Coordinating parallel execution in node.js

37,085

Solution 1

Nothing is truly parallel in node.js since it is single threaded. However, multiple events can be scheduled and run in a sequence you can't determine beforehand. And some things like database access are actually "parallel" in that the database queries themselves are run in separate threads but are re-integrated into the event stream when completed.

So, how do you schedule a callback on multiple event handlers? Well, this is one common technique used in animations in browser side javascript: use a variable to track the completion.

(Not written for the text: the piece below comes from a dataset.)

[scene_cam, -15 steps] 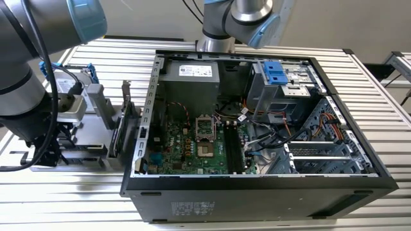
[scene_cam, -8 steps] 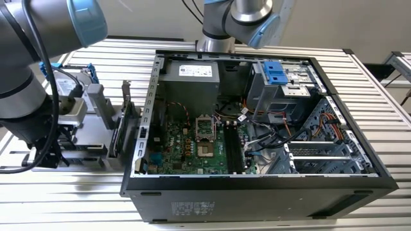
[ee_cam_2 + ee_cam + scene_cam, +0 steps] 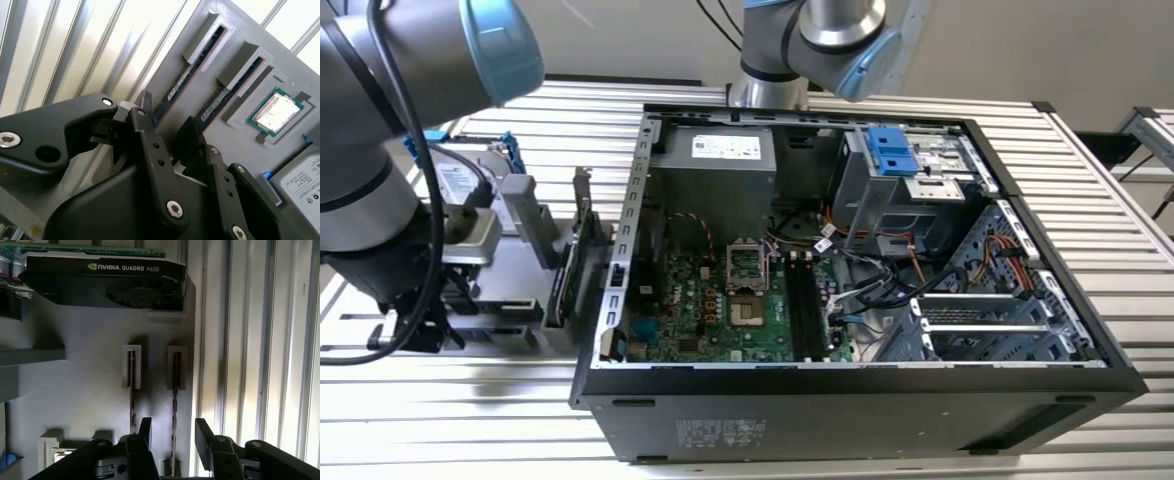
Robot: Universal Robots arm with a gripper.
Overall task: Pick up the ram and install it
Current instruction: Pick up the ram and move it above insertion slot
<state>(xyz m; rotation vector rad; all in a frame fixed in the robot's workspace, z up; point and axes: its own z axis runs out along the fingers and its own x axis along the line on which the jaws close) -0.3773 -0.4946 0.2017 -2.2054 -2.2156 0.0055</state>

This sounds like a hack and it is, and it sounds potentially messy leaving a bunch of global variables around doing the tracking and in a lesser language it would be. But in javascript we can use closures:

function fork (async_calls, shared_callback) {
  var counter = async_calls.length;
  var callback = function () {
    counter --;
    if (counter == 0) {
      shared_callback()
    }
  }

  for (var i=0;i<async_calls.length;i++) {
    async_calls[i](callback);
  }
}

// usage:
fork([A,B,C],D);

In the example above we keep the code simple by assuming the async and callback functions require no arguments. You can of course modify the code to pass arguments to the async functions and have the callback function accumulate results and pass it to the shared_callback function.


Additional answer:

Actually, even as is, that fork() function can already pass arguments to the async functions using a closure:

fork([
  function(callback){ A(1,2,callback) },
  function(callback){ B(1,callback) },
  function(callback){ C(1,2,callback) }
],D);

the only thing left to do is to accumulate the results from A,B,C and pass them on to D.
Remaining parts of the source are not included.